| >>"The idea that obesity could be avoided or cured with a little bookkeeping and self control" > It absolutely can. No it can't. ;) Well, not always. I've experienced both sides of this: an effortless loss of 60 lbs with easy diet changes and bookkeeping over the course of a year and a half. And a few years later, an abject failure as the same strategy -- a moderate calorie restriction -- resulted in such profound physical distress that I developed psychological problems long before I made any physical progress. Sometimes it's easy. Sometimes it's impossible. My story is far from atypical. It's common. Practically universal. Everyone, just about everyone, who tries to lose weight, using any strategy, succeeds over a period of months, and fails over a period of years. The reason is that the underlying control mechanism is in a different condition, in different people who may be the same weight. > people just don't want to feel bad about not having enough self control. I know you're really attached to the energy imbalance theory of obesity. People often are. But I'd like to suggest that this comment suggests you may have a different motivation for believing in it than just that you find the evidence persuasive. I often wonder why people get so attached to a theory that I think is in such obvious evidential crisis. A need to believe a simple solution will be there when they need it? A traumatic dieting experience that they need to believe was necessary and useful and healthy? Maybe it worked for them once and they're universalizing their experience? A desire for moral superiority? The fact that deliberately oversimplifying things makes for slam dunk messages on forums? I don't know, but diet is one of those weird topics where people are attached to their opinion with the religious fire of a thousand suns. While I know I won't change your mind, it does seem fair to point out that your statements are both hyperbolic and inaccurate, and that's not a good sign. |
It isn't a theory, it is a fact. It is basic thermodynamics. The human body requires a constant amount of energy for basic operation and activity. Any excess is stored as fat for future use.
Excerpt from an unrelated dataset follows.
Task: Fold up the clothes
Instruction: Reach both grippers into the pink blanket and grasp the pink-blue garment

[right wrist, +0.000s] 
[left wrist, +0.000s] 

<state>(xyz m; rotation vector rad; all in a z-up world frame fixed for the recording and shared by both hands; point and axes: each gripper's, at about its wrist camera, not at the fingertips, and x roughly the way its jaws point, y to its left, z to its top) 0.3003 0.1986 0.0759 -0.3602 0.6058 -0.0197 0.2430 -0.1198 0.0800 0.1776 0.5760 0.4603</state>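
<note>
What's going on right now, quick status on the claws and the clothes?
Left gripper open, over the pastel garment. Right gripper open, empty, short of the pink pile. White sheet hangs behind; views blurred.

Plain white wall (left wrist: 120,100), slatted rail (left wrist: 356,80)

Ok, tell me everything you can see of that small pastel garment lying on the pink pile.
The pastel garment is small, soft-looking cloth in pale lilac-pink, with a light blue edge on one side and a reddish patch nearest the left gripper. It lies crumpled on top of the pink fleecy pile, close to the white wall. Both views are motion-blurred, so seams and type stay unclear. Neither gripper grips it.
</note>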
Creating fat requires calories that HAVE to come from food. Eat few enough calories and you WILL lose weight. Eat zero and you WILL die. Eat 20,000/day for a year and you WILL get very fat.
A good example of this is this man went 382 days without eating
https://www.diabetes.co.uk/blog/2018/02/story-angus-barbieri...
He had a calories surplus for long enough to weigh 207kg. While not eating his body consumed energy in his fat to stay alive and he got down to 81kg. ((207-87)kg * 7700 calories/kg)/382 days = 2539 calories/day, which is a very plausible number.